Les hurlements provoqués (hurler aux loups et attendre leur réponse) sont régulièrement utilisés de par le monde, que ce soit dans le cadre d’activités écotouristiques ou par les gestionnaires de la faune sauvage – pour situer les meutes notamment. Il en va de même en France depuis le retour du loup : on hurle aux loups lors de randonnées et c’est également un moyen pour les agents de l’ONCFS ou des parcs nationaux pour détecter la reproduction au sein des meutes, les hurlements des louveteaux en été étant caractéristiques par rapport à celui des adultes.
Mais quel impact sur la dynamique des meutes et leurs territoires ? Les hurlements étrangers peuvent en effet être perçus comme venant de loups étrangers et le loup est une espèce très territoriale.
Jusqu’à présent, les études se focalisaient surtout sur les taux de réponse des loups alors que les autres aspects écologiques (déplacements, cohésion de la meute) étaient largement ignorés.
Une étude, dirigée par Mathieu Leblond du Département de biologie et Centre d’études nordiques (Québec, Canada) et parue en janvier dernier dans la Revue canadienne de zoologie, a évalué l’utilisation de l’espace par les loups en réponse à des hurlements provoqués. Vingt-deux loups de la Forêt Montmorency au Québec ont été équipés de colliers GPS entre 2005 et 2008 mais seulement quatre loups étaient toujours présents dans l’aire d’étude lorsque les sessions d’hurlements provoqués ont été conduites, de juillet à octobre 2008. La distance et l’orientation des loups, leurs taux de déplacement et leur distance moyenne par rapport aux autres membres de la meute (utilisée comme indice de cohésion de la meute) ont été mesurés.
Le taux de réponse des loups de la Forêt Montmorency a été de 5 %. Un faible taux mais comparable aux autres études conduites dans l’est du Canada. Des études antérieures ont révélé que le taux de réponse moyen des loups et des coyotes étaient de 25 % mais que cela pouvait varier de 0,1 à 56,8 %. Harrington and Mech (1979) ont constaté que les loups non répondant, souvent des loups solitaires ou appartenant à de petites meutes, se sont retirés 34% du temps après avoir entendu des hurlements simulés. Ils ont aussi remarqué (ainsi que Harrington en 1986) que les loups du Minnesota s’approchaient rarement des hurleurs humains et restaient principalement là où ils étaient. Inversement, les loups de la présente étude se sont rapprochés des spots de hurlements provoqués, suggérant peut-être qu’ils voulaient identifier la source de ces hurlements inconnus. Cependant, les loups de la Forêt Montmorency restaient à plusieurs kilomètres (en moyenne 13 km avant les hurlements et 9,5 km après) alors que lors des deux études citées précédemment, les hurlements avaient lieu à 100-900 mètres des loups. Il est probable que la réaction des loups de Montmorency soit différente à cause de la grande distance les séparant de la source des stimuli.

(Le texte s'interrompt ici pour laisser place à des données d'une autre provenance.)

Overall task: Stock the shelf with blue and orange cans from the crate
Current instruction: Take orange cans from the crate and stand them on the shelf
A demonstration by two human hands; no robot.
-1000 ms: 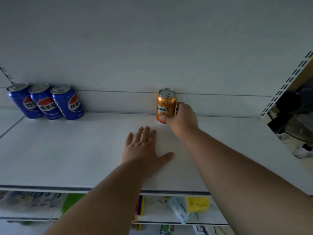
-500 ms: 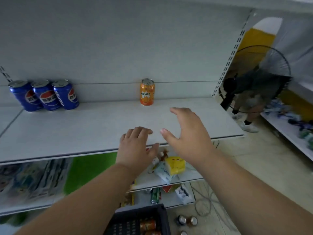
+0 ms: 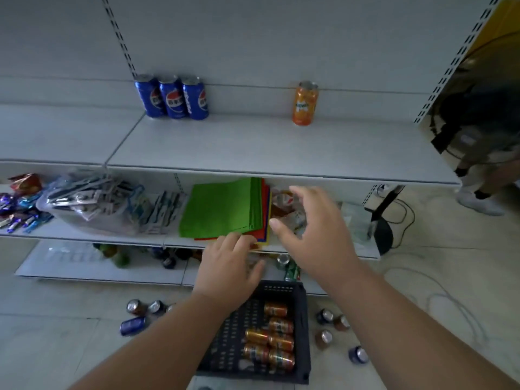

D’autre part, les loups se sont légèrement rapprochés des autres membres de la meute. La cohésion de la meute semble donc comparable à ce qu’elle était avant les séances d’appels.
En conclusion, ces nouveaux résultats montrent que les loups se sont approchés des stations d’appel et étaient plus près des autres membres de la meute mais ces réactions étaient de faible ampleur. L’impact des hurlements provoqués semble donc être de faible importance. Il faudrait toutefois confirmer cette conclusion sur un plus grand nombre de loups, de meutes et de sessions de hurlements provoqués.
En attendant, les chercheurs de l’étude préconisent de se montrer plus prudents : « Il serait sage d’espacer les séances d’appel dans le temps et de diversifier les lieux où elles se déroulent. Si on utilise régulièrement le même endroit, les loups pourraient croire qu’une meute occupe véritablement ce territoire, ce qui pourrait nuire à l’utilisation d’un habitat convenable pour l’espèce. Il faut laisser la place aux vrais loups » indique Mathieu Leblond.